**Listed entries:**
━━━━━━━━━━━━━━━━━━━━━━━━━━━━━━
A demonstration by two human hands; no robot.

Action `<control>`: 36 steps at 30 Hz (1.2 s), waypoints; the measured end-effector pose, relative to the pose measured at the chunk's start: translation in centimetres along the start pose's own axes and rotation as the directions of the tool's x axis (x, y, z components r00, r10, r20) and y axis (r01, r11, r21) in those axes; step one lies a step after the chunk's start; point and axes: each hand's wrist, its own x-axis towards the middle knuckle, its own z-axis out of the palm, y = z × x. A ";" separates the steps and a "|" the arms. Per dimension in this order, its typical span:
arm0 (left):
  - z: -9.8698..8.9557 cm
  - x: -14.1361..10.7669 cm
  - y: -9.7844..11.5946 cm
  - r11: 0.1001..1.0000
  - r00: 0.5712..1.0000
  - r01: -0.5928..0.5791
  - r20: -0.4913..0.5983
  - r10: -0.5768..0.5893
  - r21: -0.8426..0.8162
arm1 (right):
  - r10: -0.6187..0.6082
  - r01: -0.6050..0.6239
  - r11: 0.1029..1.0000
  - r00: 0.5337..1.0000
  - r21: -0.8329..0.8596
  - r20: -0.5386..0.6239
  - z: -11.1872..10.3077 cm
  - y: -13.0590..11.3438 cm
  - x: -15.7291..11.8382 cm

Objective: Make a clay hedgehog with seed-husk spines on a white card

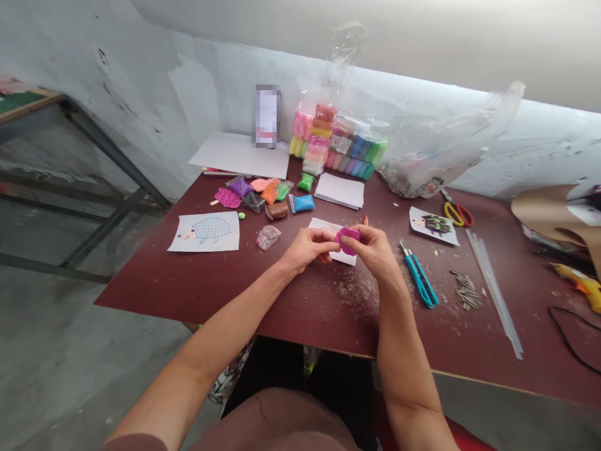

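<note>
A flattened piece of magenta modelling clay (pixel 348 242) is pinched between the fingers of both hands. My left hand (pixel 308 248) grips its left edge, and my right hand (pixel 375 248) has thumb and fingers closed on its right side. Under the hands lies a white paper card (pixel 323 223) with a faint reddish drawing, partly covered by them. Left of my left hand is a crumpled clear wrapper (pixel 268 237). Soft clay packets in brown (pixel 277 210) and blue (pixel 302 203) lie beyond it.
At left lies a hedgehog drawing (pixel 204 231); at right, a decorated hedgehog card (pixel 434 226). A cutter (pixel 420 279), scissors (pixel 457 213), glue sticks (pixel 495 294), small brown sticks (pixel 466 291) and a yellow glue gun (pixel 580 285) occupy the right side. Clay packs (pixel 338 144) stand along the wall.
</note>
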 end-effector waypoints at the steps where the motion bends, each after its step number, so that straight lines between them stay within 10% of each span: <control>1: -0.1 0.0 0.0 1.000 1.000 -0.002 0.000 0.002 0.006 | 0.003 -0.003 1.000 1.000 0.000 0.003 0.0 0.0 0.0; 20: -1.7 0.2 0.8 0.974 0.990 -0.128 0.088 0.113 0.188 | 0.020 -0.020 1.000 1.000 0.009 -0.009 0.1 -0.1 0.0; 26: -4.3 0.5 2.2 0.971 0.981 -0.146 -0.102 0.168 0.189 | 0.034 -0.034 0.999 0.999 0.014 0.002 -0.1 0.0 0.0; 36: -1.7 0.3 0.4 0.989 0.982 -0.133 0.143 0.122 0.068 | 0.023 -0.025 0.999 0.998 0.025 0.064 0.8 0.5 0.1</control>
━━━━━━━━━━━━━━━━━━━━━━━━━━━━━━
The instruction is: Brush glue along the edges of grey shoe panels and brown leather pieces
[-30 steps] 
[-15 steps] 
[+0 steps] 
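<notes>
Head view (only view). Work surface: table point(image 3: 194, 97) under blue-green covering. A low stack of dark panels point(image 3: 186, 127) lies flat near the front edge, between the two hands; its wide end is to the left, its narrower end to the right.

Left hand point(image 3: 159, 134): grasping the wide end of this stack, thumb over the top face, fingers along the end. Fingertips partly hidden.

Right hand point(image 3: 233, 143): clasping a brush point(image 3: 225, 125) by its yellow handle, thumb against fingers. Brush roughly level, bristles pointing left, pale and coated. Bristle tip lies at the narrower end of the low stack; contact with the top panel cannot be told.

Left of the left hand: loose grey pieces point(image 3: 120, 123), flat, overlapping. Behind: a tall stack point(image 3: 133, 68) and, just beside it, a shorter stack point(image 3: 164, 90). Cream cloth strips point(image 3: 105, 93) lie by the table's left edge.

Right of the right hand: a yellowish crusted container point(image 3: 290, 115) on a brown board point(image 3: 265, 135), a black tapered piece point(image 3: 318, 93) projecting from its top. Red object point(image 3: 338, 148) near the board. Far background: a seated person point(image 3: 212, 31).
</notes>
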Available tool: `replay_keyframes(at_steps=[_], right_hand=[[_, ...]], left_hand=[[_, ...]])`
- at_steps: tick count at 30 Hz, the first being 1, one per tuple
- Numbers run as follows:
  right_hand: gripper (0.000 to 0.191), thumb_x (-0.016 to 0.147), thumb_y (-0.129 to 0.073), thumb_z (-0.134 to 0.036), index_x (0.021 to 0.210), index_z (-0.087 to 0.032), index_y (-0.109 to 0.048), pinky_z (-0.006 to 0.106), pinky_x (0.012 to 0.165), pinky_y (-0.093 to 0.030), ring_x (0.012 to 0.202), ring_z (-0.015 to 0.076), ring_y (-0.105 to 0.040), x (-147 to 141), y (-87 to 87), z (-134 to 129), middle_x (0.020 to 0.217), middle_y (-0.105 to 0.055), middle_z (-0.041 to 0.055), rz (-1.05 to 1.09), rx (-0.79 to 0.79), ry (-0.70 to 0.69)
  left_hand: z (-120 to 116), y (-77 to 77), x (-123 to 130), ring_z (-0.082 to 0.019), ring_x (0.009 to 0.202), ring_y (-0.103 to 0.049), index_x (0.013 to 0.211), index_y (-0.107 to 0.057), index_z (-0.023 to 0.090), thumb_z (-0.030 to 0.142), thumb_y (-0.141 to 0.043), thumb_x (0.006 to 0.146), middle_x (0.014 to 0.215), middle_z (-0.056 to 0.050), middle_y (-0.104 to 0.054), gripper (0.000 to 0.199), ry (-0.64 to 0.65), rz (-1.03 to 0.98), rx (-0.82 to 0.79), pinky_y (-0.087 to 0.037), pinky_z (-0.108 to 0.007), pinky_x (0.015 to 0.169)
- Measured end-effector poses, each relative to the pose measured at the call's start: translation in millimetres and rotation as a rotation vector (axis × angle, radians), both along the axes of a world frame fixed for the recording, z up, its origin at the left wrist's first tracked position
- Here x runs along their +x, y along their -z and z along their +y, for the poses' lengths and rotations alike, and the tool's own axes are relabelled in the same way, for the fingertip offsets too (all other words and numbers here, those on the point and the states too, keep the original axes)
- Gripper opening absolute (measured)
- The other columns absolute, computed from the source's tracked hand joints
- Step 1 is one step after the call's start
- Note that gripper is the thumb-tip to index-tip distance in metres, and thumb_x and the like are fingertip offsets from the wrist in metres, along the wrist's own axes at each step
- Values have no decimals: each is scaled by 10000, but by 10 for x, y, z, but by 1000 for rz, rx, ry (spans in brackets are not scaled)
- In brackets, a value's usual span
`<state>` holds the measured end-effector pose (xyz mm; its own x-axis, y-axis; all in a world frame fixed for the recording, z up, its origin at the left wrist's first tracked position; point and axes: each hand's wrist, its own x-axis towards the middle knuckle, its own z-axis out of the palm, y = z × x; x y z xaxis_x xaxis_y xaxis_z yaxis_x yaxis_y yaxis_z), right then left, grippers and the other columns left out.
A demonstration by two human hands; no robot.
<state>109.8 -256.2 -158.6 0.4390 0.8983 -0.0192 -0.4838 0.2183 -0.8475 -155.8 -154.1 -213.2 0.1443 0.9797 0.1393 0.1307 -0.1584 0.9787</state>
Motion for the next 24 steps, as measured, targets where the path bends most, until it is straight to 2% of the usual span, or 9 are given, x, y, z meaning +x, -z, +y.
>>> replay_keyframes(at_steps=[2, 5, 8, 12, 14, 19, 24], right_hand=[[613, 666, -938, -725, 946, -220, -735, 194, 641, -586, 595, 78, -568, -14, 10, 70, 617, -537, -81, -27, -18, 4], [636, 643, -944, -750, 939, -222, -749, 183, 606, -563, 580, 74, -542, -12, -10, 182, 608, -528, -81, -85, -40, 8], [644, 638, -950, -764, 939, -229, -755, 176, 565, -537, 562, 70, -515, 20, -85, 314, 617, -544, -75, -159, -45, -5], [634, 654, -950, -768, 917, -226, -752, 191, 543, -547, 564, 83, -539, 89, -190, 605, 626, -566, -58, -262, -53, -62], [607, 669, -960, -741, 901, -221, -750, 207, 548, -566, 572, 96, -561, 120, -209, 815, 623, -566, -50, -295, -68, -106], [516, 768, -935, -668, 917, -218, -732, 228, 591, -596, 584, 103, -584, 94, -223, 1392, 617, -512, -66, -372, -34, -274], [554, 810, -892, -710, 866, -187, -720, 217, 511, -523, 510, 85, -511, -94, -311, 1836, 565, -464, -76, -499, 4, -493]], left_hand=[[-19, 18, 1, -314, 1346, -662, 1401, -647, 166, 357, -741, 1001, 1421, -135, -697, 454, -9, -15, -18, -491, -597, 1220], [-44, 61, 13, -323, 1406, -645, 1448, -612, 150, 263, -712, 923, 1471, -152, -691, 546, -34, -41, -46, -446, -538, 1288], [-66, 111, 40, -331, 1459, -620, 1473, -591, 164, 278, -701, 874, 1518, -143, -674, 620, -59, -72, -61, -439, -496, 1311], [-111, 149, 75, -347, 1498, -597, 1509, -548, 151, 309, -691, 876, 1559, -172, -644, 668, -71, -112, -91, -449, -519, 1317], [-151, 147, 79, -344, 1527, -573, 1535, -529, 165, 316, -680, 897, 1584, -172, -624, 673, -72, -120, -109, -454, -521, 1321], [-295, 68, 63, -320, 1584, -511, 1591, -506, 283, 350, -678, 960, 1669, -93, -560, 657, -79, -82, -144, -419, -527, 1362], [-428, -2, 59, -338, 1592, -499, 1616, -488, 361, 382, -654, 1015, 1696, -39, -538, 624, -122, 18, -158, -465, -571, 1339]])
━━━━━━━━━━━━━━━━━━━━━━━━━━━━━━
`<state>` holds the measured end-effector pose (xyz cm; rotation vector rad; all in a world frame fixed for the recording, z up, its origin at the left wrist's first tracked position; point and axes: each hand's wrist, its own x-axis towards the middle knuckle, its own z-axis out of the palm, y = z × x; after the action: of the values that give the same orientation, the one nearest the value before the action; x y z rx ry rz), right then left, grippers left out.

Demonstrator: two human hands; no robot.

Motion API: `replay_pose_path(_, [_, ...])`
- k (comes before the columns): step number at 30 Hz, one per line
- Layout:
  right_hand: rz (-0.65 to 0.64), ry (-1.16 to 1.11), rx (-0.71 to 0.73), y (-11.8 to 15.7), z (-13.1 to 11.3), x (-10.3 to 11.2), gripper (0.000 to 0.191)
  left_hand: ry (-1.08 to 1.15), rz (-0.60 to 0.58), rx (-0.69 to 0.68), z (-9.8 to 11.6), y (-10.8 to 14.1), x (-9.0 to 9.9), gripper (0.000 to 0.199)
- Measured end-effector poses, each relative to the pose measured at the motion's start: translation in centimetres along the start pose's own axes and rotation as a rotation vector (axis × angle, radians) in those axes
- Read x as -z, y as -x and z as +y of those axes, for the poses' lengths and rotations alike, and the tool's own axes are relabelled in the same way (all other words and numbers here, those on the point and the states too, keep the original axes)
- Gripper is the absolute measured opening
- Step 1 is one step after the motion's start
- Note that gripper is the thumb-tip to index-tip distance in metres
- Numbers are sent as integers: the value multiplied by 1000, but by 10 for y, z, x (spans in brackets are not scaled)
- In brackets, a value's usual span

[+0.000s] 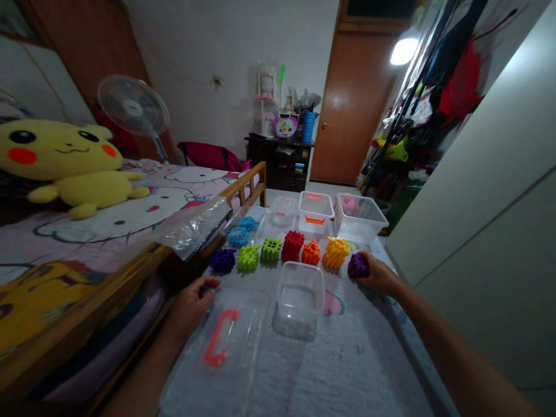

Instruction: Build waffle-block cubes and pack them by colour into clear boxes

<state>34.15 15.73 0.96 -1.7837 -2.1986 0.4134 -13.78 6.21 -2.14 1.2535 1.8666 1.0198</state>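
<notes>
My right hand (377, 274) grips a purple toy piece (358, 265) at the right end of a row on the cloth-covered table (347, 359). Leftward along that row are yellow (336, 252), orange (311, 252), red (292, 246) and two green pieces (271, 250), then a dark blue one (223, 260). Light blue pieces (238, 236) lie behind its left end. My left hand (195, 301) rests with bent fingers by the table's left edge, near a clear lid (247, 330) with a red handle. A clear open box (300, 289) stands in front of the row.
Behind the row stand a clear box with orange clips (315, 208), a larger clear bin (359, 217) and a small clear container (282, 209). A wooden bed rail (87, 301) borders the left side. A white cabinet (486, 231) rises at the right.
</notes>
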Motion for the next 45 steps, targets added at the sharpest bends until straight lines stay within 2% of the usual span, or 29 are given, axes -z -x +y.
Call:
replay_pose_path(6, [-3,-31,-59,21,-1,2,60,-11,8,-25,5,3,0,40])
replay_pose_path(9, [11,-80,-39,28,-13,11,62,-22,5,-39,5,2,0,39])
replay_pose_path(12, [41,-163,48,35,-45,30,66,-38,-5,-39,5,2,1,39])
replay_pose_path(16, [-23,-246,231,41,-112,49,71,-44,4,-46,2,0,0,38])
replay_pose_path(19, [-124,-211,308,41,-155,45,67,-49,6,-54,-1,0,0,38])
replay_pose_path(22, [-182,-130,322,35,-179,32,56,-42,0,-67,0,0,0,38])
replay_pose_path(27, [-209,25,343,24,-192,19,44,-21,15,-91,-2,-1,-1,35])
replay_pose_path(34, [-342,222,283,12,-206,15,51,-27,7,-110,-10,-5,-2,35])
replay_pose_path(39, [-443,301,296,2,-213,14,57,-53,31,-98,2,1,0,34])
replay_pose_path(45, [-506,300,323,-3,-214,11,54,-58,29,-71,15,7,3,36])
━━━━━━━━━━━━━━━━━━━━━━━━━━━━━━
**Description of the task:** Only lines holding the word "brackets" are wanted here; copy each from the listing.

**Response box:**
- Values have no decimals: each is scaled by 10000, but by 10 for x, y, z, but by 1000 for rz, rx, ry (spans in brackets are not scaled)
- In brackets, a value's usual span
- Numbers are sent as integers: the value multiplied by 1000, but by 10 for y, z, x (spans in brackets are not scaled)
- In brackets, a value's usual span

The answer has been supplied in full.